* **What is required**: Copy each line of the following data that contains "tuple".
####
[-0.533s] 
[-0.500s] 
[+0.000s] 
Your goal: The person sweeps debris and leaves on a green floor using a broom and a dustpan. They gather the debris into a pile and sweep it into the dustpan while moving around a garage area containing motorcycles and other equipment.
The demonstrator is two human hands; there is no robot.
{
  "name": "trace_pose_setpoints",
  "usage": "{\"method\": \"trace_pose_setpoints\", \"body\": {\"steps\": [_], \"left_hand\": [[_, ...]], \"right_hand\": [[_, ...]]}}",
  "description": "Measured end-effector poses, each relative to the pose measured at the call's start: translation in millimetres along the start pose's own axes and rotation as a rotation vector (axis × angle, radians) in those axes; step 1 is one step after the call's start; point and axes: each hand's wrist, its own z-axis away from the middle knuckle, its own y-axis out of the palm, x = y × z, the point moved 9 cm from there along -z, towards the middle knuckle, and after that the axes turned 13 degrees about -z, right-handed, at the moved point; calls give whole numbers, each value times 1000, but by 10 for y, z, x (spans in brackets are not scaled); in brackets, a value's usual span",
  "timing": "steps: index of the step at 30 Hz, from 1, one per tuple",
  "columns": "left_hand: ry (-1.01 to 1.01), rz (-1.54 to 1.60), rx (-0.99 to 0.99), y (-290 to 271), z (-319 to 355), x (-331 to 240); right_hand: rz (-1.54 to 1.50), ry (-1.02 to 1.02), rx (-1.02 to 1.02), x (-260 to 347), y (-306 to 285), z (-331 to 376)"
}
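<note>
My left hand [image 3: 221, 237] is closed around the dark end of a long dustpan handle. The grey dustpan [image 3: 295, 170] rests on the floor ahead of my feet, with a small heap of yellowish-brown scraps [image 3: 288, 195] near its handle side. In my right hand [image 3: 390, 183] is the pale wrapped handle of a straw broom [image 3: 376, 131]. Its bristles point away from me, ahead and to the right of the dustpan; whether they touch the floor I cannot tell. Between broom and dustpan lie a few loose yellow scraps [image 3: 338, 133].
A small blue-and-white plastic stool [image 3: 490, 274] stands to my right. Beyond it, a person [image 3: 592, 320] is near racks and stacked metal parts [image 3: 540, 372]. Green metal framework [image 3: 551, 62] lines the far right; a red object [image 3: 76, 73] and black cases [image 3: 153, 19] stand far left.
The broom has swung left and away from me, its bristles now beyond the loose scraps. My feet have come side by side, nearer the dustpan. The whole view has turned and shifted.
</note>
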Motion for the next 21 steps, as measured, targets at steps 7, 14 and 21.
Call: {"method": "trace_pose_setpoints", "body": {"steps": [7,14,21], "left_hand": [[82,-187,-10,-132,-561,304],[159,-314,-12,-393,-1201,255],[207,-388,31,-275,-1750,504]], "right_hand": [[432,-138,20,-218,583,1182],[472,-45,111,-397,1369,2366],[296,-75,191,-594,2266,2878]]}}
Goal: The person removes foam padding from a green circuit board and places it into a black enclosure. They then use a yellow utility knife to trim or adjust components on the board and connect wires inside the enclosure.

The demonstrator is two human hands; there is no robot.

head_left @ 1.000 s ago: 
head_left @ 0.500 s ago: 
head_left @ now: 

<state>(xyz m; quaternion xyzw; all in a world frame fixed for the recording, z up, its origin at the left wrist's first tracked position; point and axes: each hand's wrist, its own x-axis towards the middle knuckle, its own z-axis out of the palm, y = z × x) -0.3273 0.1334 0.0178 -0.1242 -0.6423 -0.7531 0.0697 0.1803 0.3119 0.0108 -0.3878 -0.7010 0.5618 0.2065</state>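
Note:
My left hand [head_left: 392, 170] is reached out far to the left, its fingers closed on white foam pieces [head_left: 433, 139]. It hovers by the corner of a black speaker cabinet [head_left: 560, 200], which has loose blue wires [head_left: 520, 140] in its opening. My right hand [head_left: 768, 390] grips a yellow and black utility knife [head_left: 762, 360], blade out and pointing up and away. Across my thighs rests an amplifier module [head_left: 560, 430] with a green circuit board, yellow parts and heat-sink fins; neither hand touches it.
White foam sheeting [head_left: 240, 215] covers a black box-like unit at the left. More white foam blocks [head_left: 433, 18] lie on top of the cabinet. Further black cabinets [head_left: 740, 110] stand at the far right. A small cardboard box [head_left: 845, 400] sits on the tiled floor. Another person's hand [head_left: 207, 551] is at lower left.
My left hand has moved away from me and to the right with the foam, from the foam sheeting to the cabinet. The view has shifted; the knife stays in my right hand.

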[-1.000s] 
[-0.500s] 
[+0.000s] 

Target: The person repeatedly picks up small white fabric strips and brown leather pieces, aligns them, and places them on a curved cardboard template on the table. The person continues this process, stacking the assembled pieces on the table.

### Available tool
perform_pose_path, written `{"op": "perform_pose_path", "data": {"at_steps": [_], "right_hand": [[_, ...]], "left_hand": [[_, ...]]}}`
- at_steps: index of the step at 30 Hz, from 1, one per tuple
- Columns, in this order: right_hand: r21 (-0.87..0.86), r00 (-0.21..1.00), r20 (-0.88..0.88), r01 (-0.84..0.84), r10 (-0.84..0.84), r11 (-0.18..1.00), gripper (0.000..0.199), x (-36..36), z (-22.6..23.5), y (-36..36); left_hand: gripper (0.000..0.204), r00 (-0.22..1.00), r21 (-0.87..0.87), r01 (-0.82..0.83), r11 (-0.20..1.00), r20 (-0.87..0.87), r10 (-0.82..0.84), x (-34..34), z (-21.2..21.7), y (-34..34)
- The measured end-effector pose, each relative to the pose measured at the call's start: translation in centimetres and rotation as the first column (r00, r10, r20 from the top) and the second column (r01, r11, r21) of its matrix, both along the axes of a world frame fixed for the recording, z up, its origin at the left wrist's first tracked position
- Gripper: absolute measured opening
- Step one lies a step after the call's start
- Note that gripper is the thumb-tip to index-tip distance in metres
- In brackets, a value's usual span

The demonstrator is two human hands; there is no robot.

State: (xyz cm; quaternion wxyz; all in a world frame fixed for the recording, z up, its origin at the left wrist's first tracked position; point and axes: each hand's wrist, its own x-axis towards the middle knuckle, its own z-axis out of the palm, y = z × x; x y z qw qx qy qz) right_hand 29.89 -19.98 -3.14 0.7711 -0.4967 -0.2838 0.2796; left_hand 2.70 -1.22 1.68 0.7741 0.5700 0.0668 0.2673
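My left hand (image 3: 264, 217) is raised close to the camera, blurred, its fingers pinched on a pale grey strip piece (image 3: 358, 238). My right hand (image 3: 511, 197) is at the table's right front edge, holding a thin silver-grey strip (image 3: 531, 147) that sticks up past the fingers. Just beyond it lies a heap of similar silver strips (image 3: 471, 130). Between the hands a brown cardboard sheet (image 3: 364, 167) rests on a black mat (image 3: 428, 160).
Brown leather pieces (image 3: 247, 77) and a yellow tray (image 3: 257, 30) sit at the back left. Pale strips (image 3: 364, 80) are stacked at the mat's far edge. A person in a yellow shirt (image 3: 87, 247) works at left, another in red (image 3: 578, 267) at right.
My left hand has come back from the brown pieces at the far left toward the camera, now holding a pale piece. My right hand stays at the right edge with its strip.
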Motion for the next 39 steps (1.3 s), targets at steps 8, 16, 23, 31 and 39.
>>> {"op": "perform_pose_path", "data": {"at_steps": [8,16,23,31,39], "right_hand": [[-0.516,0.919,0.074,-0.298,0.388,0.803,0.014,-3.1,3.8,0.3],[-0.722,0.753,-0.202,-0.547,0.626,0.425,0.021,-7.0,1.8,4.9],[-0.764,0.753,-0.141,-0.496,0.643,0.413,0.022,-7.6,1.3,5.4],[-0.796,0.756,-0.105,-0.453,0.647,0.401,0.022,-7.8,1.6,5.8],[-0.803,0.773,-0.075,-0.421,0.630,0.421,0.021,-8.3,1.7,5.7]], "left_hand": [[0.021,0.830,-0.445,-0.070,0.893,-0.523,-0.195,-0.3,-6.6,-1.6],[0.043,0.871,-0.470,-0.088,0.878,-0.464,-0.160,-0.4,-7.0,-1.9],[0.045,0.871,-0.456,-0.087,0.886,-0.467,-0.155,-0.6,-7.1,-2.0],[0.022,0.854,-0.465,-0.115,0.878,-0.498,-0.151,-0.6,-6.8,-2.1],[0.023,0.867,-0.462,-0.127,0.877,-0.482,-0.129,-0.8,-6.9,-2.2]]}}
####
* **Result**:
  "timing": "steps: index of the step at 30 Hz, from 1, one per tuple",
- at_steps: index of the step at 30 Hz, from 1, one per tuple

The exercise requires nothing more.